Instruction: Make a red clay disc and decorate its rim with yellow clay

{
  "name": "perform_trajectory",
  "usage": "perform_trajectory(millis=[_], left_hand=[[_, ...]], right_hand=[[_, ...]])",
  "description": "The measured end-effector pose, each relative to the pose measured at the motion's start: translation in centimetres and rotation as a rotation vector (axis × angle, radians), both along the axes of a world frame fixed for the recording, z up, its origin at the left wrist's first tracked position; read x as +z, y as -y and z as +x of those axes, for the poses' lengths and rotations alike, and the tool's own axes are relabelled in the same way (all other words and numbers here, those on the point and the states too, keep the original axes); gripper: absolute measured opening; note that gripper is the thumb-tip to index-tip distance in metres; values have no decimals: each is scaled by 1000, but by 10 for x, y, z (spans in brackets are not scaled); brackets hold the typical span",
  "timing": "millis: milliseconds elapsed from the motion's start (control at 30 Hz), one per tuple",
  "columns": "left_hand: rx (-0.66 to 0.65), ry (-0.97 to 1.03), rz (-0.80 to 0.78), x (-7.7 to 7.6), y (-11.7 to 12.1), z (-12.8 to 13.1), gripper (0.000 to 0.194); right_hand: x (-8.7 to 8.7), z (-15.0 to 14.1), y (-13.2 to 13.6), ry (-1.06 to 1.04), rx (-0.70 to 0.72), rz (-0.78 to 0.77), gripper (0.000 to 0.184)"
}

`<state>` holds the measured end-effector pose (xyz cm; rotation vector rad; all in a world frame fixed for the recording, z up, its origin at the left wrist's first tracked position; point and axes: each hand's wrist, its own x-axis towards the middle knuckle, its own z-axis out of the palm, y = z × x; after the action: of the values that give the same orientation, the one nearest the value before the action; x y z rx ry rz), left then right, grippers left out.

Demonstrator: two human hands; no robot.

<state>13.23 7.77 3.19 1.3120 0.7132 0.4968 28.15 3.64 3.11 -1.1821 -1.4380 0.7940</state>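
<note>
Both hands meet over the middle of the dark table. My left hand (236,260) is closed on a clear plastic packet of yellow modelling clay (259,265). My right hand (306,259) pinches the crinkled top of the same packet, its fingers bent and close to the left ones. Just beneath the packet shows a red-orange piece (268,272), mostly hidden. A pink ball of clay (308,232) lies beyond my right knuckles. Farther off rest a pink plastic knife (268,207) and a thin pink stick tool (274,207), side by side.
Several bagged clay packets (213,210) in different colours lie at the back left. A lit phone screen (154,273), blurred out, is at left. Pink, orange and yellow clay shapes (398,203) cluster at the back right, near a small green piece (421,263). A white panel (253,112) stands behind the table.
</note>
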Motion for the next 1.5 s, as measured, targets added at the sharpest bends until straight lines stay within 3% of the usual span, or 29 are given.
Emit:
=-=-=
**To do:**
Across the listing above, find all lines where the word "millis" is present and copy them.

**Answer below:**
  "usage": "perform_trajectory(millis=[_], left_hand=[[_, ...]], right_hand=[[_, ...]])",
  "timing": "millis: milliseconds elapsed from the motion's start (control at 30 Hz), one per tuple",

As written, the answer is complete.